Başbakan Erdoğan, israfla ilgili olarak rakamlar da verdi. "Şuanda dünyada yılda 780 milyon insan, yani dünya nüfusunun yüzde 12 buçuğu yetersiz besleniyor" diyen Başbakan Erdoğan, "Yılda 10 milyon insan açlık ve yetersiz beslenmeden hayatını kaybediyor. Bu tabloyu çok daha acı hale getiren bir başka gerçek var. Yılda dünyada 1,3 milyar ton gıda israf ediliyor. Bu israfın ekonomik değeri ne biliyor musunuz değerli dostlar? 1 trilyon dolar. Yani bir yanda yılda 10 milyon kişi açlık ve yetersiz beslenmeden ölüyor, diğer tarafta 1,3 milyar ton gıda israf ediliyor. Yılda israf edilen 1,3 milyar ton gıdanın bakın hepsi değil, dörtte biri aç insanlara ulaştırılabilse bu ölümler olmayacak. Ama maalesef ulaşmıyor, ulaşamıyor. Avrupa ve Kuzey Amerika'da kişi başı yıllık gıda israfı 115 kilograma kadar çıkıyor, kişi başı. Amerika'da yıllık üretilen gıdanın yüzde 40'ı israf ediliyor" diye konuştu.

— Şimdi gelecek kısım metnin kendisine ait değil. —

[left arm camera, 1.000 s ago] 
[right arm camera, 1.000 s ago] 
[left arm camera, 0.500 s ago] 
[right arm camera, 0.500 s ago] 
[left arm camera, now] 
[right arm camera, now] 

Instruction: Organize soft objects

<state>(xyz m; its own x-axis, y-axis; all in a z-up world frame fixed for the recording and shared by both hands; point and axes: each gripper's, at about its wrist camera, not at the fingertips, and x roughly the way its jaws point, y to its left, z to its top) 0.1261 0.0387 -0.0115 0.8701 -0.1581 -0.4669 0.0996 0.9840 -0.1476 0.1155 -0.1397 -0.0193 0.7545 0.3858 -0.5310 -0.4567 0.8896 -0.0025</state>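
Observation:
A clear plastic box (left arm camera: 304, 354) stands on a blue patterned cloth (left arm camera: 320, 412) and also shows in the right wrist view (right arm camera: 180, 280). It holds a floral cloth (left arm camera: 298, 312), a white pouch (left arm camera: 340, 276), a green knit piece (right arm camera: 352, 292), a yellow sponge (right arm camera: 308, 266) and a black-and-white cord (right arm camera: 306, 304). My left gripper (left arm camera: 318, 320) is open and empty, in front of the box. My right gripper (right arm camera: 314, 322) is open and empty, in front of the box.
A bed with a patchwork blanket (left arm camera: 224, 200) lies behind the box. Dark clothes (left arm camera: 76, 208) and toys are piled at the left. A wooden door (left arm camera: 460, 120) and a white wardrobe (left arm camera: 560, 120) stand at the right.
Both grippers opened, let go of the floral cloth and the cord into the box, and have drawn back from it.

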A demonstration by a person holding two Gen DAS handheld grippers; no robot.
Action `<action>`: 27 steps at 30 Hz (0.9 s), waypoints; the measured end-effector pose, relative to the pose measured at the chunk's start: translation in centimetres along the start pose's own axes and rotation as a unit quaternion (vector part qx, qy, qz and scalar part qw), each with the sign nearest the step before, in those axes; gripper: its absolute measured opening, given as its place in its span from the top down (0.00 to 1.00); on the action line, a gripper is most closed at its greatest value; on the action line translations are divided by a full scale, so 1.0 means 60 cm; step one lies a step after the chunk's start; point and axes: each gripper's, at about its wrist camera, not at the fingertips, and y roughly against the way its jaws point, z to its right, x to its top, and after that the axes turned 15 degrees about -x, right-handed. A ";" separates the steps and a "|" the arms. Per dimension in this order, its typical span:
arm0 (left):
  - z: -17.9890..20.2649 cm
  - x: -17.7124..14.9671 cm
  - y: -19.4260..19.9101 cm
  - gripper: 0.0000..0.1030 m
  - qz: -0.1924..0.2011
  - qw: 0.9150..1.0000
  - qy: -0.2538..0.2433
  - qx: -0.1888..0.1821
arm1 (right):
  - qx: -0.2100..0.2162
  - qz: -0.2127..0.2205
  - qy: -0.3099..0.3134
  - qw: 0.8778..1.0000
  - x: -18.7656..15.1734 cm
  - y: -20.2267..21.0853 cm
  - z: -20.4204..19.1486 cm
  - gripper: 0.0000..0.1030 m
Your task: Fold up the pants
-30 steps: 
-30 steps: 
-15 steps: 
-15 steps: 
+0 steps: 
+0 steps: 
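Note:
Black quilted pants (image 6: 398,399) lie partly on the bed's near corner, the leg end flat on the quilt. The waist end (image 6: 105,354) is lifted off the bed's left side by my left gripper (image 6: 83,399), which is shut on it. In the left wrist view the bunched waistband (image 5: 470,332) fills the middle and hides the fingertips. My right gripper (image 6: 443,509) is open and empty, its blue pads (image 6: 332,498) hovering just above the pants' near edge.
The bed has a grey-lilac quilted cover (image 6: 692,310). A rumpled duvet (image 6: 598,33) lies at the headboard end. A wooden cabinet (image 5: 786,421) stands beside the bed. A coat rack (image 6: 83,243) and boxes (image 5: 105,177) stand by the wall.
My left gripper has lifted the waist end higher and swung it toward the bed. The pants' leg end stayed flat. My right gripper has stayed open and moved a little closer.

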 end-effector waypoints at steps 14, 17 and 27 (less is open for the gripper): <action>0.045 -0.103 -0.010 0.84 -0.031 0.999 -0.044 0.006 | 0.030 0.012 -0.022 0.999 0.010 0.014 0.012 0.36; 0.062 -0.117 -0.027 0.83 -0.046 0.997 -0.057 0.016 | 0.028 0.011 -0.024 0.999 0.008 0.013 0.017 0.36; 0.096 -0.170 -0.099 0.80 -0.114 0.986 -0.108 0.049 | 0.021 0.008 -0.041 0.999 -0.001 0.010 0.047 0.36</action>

Erdoğan, dünya ülkelerindeki israf oranlarıyla ilgili de rakamlar verirken, ayrıca Gabon, Nijer ve Senegal'e yaptığı ziyaretlerden ve oralarda gördüğü israflardan da bahsetti. Türkiye'nin israf eden bir ülke olamayacağının altını çizen Başbakan Erdoğan, konuşmasını şöyle sürdürdü:
"Kanada'da yapılan araştırmalara göre yılda 27 milyar dolarlık gıda israf ediliyor. 27 milyar dolar en fakir 32 ülkenin toplam milli gelirine denk geliyor. AB içinde aynı şekilde yıllık 20 milyar dolara yakın gıda israf ediliyor. Bunlar gerçekten çok vahim rakamlar değerli dostlarım. İşte geçen hafta Afrika'daydım. Gabon, Nijer ve Senegal'e gittim. Oraları gezdik dolaştık. Halkın arasına karıştık. Oradaki sefaleti gördük, açlığı gördük, fakirliği gördük. Bunlardan sadece cüzi bir kısmı oralara ulaşsa, oraları inanın ihya eder. Ve o insanlar o sefaletin içinde yaşamazlar ve kendilerini bulurlar. Ama ne yazık ki bu israf anlayışı tasarrufa dönüşüyor ve buralara da ulaşmıyor. Zaten böyle bir şeyi düşünmek gibi bir şey de söz konusu değil. Ancak geliyor, geliyor bu Türkiye'ye, Türk insanına düşüyor. Bunu bizim başarmamız lazım. Bu adımı bizim atmamız lazım. Öyleyse biz şu kampanyayı çok büyük bir özenle, önemle ele almamız lazım. Bir tarafta yiyecek bir dilim ekmek bulamayan yığınlar, diğer tarafta ise tıka basa doyan, yiyemediğini de çöpe atan bir kitle var. Hani Tevfik Fikret'in var ya, 'Yiyin efendiler, yiyin' diyor, 'Iksırıncaya, tıksırıncaya, patlayıncaya kadar yiyin' diyor ya, işte maalesef böyle bir durum var. Her zaman ifade ediyorum, bu sürdürülebilir bir tablo değildir. Bu adil bir tablo değildir. Bu kalkınma ya da refah da değildir. Bu hırstır, tamahtır, aç gözlülüktür. İşte yaşanan ekonomik krizlerin, yaşanan çöküşlerin, yaşanan savaş ve çatışmaların altında da bu adaletsizlik var. Biz Türkiye olarak bu tabloda israf edenlerin yanında olamayız. Biz tasarruf edenlerin yanında olmalıyız."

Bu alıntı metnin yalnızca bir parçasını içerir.